The upper plate arrangement may be provided with a liquid nitrogen spray/sprinkling cooling arrangement. This can be used to provide additional cooling to avoid thawing of fragments, and that pieces of the organic tissue heat up and lose their brittleness. At temperatures above cryogenic temperature (higher than -100 °C), the tissue instead tends to deform, and crackles and/or does not fragment as willingly when the tissue is exposed to the physical stress-impacts that the vibrations of the plates generate.

The lower vibrator platform may be connected to an electro-mechanical vibrator and the upper vibrating platform may be connected a hydraulic reciprocating piston. In this way, a good control of the vibrations for the respective vibrator platforms can be achieved.

The protrusions extend over a width of the first and second upper plates and the first and second lower plates and have a triangular cross section or a semi-circular cross section. In this way, improved impulses can be achieved for even better fragmentation of the organic tissue.

The protrusions may have a centre-to-centre distance of between 40-60 mm and a height of ca 15-25 mm. Tests have shown that these dimensions provide a suitable design for fragmentation of the organic tissue.

The upper plate arrangement may be attached to a hydraulic piston. This is in order to make the upper plates perform resistance to the vibrations from the lower plates and to keep a body in place in the apparatus during the fragmentation. The upper plate arrangement may press on the body using a hydraulic piston that will create resistance to each vibration/hit from the lower plate arrangement.

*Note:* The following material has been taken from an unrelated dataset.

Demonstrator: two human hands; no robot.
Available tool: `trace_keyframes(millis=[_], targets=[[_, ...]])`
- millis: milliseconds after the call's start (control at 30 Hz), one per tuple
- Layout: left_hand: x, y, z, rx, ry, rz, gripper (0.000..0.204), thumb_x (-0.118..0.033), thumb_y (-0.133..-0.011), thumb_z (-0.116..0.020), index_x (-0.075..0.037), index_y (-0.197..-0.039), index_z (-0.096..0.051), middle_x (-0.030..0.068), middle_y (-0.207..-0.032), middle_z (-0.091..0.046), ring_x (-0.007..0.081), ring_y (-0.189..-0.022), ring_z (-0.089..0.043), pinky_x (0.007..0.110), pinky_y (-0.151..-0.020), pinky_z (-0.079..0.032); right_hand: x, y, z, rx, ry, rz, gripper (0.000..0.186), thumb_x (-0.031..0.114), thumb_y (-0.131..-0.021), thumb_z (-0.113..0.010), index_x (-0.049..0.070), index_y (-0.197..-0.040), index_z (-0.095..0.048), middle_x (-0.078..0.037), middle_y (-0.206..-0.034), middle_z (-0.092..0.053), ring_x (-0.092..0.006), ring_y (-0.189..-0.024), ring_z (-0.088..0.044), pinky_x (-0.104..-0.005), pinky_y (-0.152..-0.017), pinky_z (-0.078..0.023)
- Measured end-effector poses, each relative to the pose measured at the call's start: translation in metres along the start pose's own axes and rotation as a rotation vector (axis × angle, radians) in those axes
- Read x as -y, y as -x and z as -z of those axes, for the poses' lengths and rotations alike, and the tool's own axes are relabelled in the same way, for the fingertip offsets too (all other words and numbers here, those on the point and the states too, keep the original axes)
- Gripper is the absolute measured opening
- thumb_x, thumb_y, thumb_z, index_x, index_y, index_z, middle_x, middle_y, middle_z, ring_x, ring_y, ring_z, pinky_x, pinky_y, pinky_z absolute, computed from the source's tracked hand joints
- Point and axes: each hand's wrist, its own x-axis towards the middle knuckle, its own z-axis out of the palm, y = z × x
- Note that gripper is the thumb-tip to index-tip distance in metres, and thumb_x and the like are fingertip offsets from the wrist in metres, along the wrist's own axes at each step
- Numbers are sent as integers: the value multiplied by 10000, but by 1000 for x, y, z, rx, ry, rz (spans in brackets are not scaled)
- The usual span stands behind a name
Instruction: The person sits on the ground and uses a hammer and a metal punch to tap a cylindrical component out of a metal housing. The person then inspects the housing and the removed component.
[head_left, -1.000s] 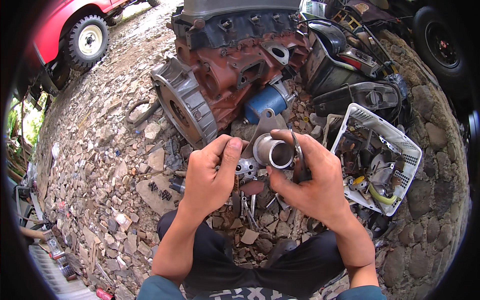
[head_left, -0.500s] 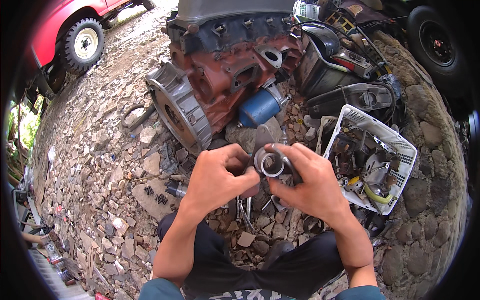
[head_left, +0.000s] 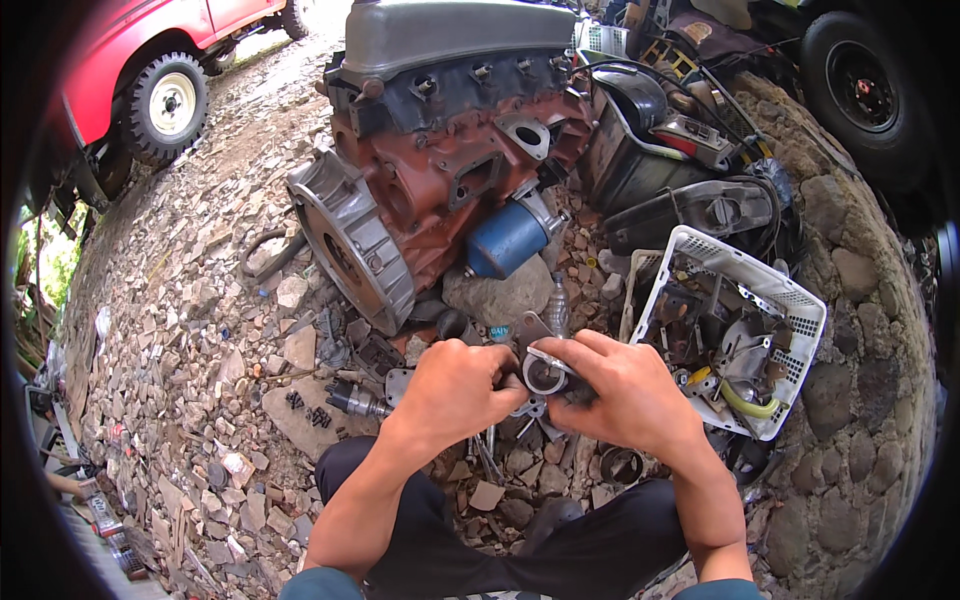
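Above my knees I hold a grey metal flanged fitting (head_left: 541,375) with a round opening facing up and a bolt hole in its upper tab. My left hand (head_left: 455,388) is closed at its left side, thumb against index finger; those fingers hide that edge. Thumb and fingers of my right hand (head_left: 630,390) grip the rim from the right. Beyond my hands stands a reddish-brown engine block (head_left: 430,170) with a blue cylindrical filter (head_left: 510,240) on its side. A clear plastic bottle (head_left: 558,305) is just past the fitting.
To the right is a white plastic crate (head_left: 800,355) full of metal parts. A dark bin (head_left: 615,160) of parts sits behind it, beside a stone wall (head_left: 850,340). Small dark bolts (head_left: 310,410) lie on a flat stone at left. A red vehicle (head_left: 100,60) stands far left.
Both hands have lowered slightly toward my lap with the fitting, which has turned so that its upper tab looks shorter. The view has shifted a little, showing more of the engine's top.
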Motion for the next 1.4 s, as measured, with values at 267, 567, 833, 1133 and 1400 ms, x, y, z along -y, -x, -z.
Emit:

The apparatus may contain a collecting unit arranged underneath the lower plate arrangement for collecting the resulting fragments from the cryogenically frozen organic tissue. In this way, the apparatus is a single unit for fragmentation and collecting. Alternatively, a collecting unit separate from the apparatus can be used.

The apparatus may contain a drying unit for drying the collected fragments from the cryogenically frozen human, animal or part of the same. The drying unit determines to some extent the optimal size of the fragments, both to limit the drying time as well as to limit the energy consumption. Decay is favoured by small fragments (0.1 - 5 mm). Different existing and proven drying techniques can be used, (but provide different conditions for a subsequent effective and complete metal separation). Here follow some examples of well-known and proven technologies: for example, hot air, microwaves, freeze drying, the vortex technique, absorbent, or any of these in combination. This object is further obtained by a method for preparing organic tissue, such as a deceased human, a deceased animal, a plant or a part of the same for enabling an aerobic decomposition of the organic tissue, wherein the method comprises:

- cryogenically freezing the deceased human, the deceased animal, the plant or a part of the same in liquid nitrogen,

- arranging the organic tissue in an apparatus according to the above description,

- exposing the organic tissue to vibrations with an amplitude of between approximately 0-10 mm at a first frequency of between approximately 5-10 Hz and a second frequency of between approximately 600-800 Hz, thereby causing fragmentation of the organic tissue,

- collecting the resulting organic tissue fragments from the impacts between the protrusions and the cryogenically frozen organic tissue caused by the vibrations of the upper and lower plate arrangements in a collecting unit,

- drying the fragments to a dryness of between approximately 3-5 %.

The method may further comprise

- exposing, by the upper plate, the tissue momentarily to a counter pressure of 1 - 8 tons before the upper plate rises up for a new fragmentation cycle.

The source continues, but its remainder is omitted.